H-Net: Preserving and Improving Access to Specialized Electronic Mailing List Archives
H-Net Digital Preservation Policies and Procedures
H-Net E-Mail List Conformance to OAIS: Information Packages
H-Net messages and their accompanying metadata are present in the system as the three standard Information Package (IP) variants from the Open Archival Information System (OAIS) model: Submission Information Packages (SIPs), Archival Information Packages (AIPs), and Dissemination Information Packages (DIPs). Seven-day concatenations of messages gathered into "notebook" files, along with accompanying preservation metadata, are AIP specializations known as Archival Information Collections (AICs).
Figure 1. H-Net Information Packages
Submission Information Packages (SIPs) in the H-Net preservation system consist of the messages posted by the list editors. The LISTSERV e-mail list software strips out any header information peculiar to the sender's mailer software. Messages then include the body of the message and the following header fields:
- Date--date and time message sent
- Reply-To--list name and e-mail
- Sender--list name and e-mail
- From--name and e-mail of individual sender
- Mime-Version--such as "1.0 (Apple Message framework v752.3)"
- Content-Transfer-Encoding--such as "7bit"
- Content-Type--such as "text/plain; charset=US-ASCII; delsp=yes; format=flowed"
All metadata but the subject line is provided by either the submitter's system or the LISTSERV software. The original author or the list editor must provide subject line metadata.
Within 24 hours of submission, SHA-256 message digest algorithms, or hashes, are created for each message. These are stored in a database and used for fixity checks. At the same time, key metadata is extracted and MD5 hashes are created for each message. This metadata, which is stored in a log browse cache database to expedite message retrieval, includes:
- filename--name of notebook file where message is stored
- offset--byte position in notebook file where message is stored
- from--name and e-mail address of original author or default to editor's information
- subject--as posted by the editor
- dpb--date posted
- cbd--date in a different format for sorting purposes
- messageid--MD5 hash
An Archival Information Package (AIP) consists of the message ingested (body and header)--the Content Information--and additional associated metadata known as Preservation Description Information (PDI) stored in the cache and fixity databases. (See below for how OAIS defines PDI and how H-Net message metadata fulfills the OAIS requirements.) A collection of AIPs is described by the OAIS model as an AIP specialization known as an Archival Information Collection (AIC). In the H-Net system, notebook files consisting of a seven-day accumulation of messages for a given list make up part of an AIC. The AIC also includes a SHA-256 hash assigned to the notebook and stored in the fixity database as PDI.

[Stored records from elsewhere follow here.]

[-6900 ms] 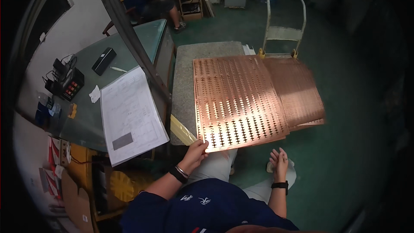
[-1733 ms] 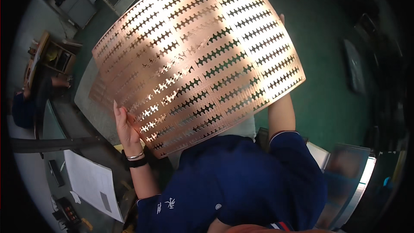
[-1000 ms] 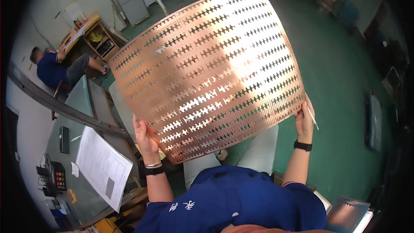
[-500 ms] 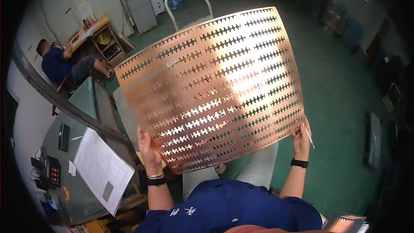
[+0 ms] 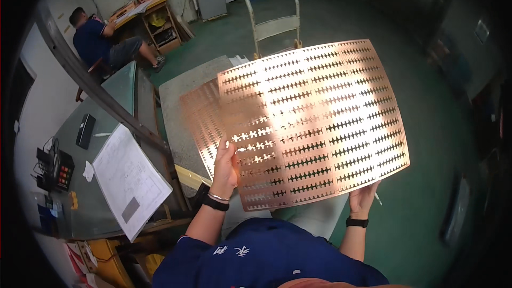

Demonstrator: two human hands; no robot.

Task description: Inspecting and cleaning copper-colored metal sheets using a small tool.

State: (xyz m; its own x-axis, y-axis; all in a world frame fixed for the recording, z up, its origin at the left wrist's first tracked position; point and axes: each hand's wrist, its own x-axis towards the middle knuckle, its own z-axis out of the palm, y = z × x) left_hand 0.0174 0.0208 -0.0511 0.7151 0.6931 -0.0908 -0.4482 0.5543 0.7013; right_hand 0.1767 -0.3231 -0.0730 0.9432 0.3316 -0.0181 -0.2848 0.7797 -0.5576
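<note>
A large, thin copper-coloured metal sheet (image 5: 349, 130) with rows of toothed cut-outs is held up in front of me, tilted and gently bowed. My left hand (image 5: 226, 168) grips its left edge near the lower corner, thumb on the front face. At the lower right edge, my right hand (image 5: 364, 198) holds the sheet from below; its fingertips are partly hidden behind the metal. A slim white pen-like stick (image 5: 378, 199) pokes out beside that hand. Behind the left edge, a second copper-coloured sheet (image 5: 200, 108) of similar pattern lies on a grey flat surface (image 5: 178, 88).
Left of me, a glass-topped desk (image 5: 74, 178) bears a printed paper sheet (image 5: 133, 178), a black case (image 5: 85, 130) and a black keypad device (image 5: 63, 170). A trolley with a white handle (image 5: 269, 8) stands ahead. A seated person (image 5: 98, 40) is by a wooden desk (image 5: 152, 5).
The held sheet has moved right, uncovering the second sheet behind its left edge. My left hand has also shifted right. The room has slid rightward in the view, mostly ahead of me.
</note>
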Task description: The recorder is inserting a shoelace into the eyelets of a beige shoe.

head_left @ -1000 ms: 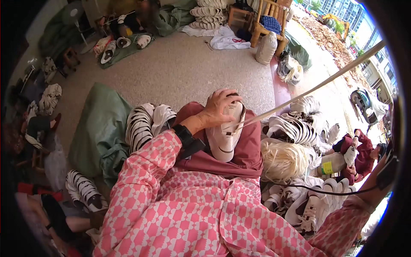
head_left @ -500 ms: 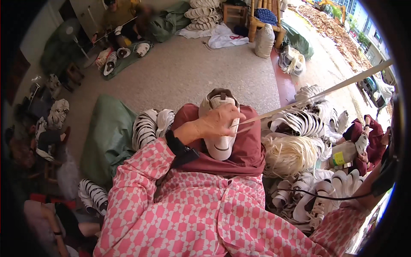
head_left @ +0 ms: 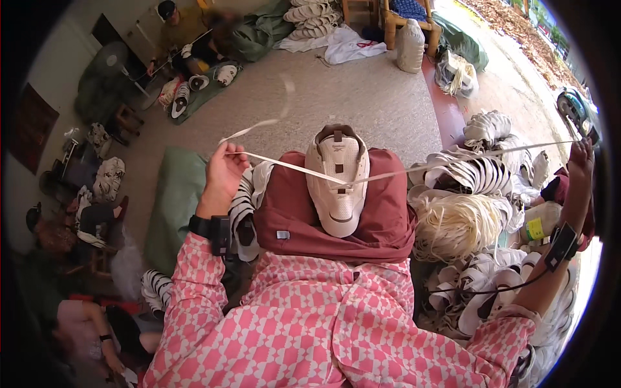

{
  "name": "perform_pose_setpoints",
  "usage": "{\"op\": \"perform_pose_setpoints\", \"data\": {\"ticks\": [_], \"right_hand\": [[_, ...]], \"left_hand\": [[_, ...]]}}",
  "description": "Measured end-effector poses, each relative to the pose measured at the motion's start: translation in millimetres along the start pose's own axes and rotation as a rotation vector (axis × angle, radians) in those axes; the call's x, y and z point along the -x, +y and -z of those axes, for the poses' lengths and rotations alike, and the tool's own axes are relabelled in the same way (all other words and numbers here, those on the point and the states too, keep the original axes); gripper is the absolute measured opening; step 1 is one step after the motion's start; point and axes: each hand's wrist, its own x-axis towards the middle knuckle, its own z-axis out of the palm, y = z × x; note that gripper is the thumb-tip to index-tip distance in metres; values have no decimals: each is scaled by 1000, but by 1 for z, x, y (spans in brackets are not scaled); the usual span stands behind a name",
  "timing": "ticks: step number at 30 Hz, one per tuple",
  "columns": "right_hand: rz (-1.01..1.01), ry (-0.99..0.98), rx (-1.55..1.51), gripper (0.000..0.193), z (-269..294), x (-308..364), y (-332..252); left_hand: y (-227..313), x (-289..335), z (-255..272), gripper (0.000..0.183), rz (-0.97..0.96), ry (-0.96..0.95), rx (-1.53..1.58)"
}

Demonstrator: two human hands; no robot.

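A cream shoe upper (head_left: 337, 204) lies on my lap over dark red cloth (head_left: 284, 223), its rounded toe toward me. A flat white shoelace (head_left: 284, 165) crosses its front part and stretches out to both sides. My left hand (head_left: 226, 169), raised left of the shoe upper, is closed on one side of the lace, and a loose end whips out beyond it, blurred. Far out at the right rim, my right hand (head_left: 581, 158) is closed on the lace's other side, its fingers partly lost in shadow. Neither hand touches the shoe upper.
At my right lie a bundle of cream laces (head_left: 460, 223), stacked shoe uppers (head_left: 472, 173) and a clear container (head_left: 542, 221). A green sack (head_left: 169, 216) and more uppers (head_left: 240, 207) are at my left. Other people sit at the left and far left; a bamboo chair (head_left: 414, 26) stands beyond.
My left hand has left the shoe upper, drawing lace up and out to the left. My right hand has come into view at the right, and the lace there hangs lower.
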Motion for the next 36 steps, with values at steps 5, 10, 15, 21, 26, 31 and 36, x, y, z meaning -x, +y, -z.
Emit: {"op": "perform_pose_setpoints", "data": {"ticks": [5,10,15,21,26,31,36], "right_hand": [[-158,-156,-187,17,73,-19,145],[-548,-225,-31,21,-35,92,223],[-604,-609,140,12,-150,214,221],[-206,-1079,541,14,-193,258,203],[-281,-1164,596,16,-199,255,198],[-544,-1140,605,15,-202,252,203],[-707,-1072,540,15,-211,253,210]], "left_hand": [[22,26,82,38,66,241,5],[15,50,103,54,183,80,-447],[3,57,48,63,287,-20,-1662],[-45,68,-72,11,-714,-760,-1318],[-98,55,-140,9,-943,-864,-1364],[-113,30,-141,8,-819,-923,-1256],[-115,23,-136,10,-738,-963,-1248]]}}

The OAIS model recommends the association of digital objects with Preservation Description Information (PDI). This PDI becomes part of the AIP or AIC and is also preserved within the system; it includes Reference Information, Context Information, Provenance Information, and Fixity Information. Messages and notebook files preserved in the H-Net system are associated with all four types of PDI.
- Reference Information. The name of an H-Net notebook file acts as its Reference Information. For example, "h-albion.log0702b" is the Reference Information for the notebook file from the H-Albion list for days 8-14 of July 2002. Reference Information for an individual message consists of the name of the notebook file in which it is embedded plus the MD5 hash assigned to it on ingest and stored in the metadata cache. Refer to [H-Net Message Ingest, Storage, and Retrieval Processes] for an explanation of how notebook files are formed and named, and how a combination of a notebook filename and an MD5 hash is used to identify a unique message.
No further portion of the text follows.